▸ EXERCISE INSTRUCTIONS:
From the first line of the data below through the line holding "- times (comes", write out each line exactly as it stands.

SOURCE DATA section start

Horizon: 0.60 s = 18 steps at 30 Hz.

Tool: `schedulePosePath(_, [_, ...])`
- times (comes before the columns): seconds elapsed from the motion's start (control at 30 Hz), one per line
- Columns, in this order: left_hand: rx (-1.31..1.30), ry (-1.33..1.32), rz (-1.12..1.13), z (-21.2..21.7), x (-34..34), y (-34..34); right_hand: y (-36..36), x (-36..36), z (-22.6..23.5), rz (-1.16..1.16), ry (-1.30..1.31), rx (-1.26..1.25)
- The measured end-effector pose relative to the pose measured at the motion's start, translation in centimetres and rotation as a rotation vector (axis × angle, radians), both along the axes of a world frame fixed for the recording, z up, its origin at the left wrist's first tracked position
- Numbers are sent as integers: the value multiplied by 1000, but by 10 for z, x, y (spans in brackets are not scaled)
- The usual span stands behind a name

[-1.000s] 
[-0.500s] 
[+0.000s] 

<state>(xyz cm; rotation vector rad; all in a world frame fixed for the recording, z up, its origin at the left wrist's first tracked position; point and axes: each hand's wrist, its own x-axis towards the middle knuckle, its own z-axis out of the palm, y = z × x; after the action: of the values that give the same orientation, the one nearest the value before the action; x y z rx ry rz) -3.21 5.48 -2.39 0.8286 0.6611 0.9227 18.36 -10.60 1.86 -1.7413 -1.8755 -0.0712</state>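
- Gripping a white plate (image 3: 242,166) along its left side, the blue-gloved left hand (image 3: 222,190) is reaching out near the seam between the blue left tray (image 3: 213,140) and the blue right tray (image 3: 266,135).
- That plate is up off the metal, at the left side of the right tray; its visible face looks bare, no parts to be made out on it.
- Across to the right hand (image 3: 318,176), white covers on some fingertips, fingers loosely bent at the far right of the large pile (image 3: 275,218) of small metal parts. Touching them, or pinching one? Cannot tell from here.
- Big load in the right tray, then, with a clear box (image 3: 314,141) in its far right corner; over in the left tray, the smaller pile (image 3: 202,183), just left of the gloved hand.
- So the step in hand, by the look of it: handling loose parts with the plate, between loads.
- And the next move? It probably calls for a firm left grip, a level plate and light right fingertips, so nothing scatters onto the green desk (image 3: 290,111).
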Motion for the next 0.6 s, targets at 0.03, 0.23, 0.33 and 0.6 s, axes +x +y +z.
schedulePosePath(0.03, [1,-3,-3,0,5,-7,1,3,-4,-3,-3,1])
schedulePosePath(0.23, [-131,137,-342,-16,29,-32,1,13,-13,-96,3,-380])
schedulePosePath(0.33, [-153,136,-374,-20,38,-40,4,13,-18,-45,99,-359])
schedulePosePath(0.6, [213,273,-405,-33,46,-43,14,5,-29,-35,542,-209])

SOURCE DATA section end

▸ RESPONSE:
Horizon: 0.60 s = 18 steps at 30 Hz.

Tool: `schedulePosePath(_, [_, ...])`
- times (comes before the columns): seconds elapsed from the motion's start (control at 30 Hz), one per line

Nothing further is required by the exercise.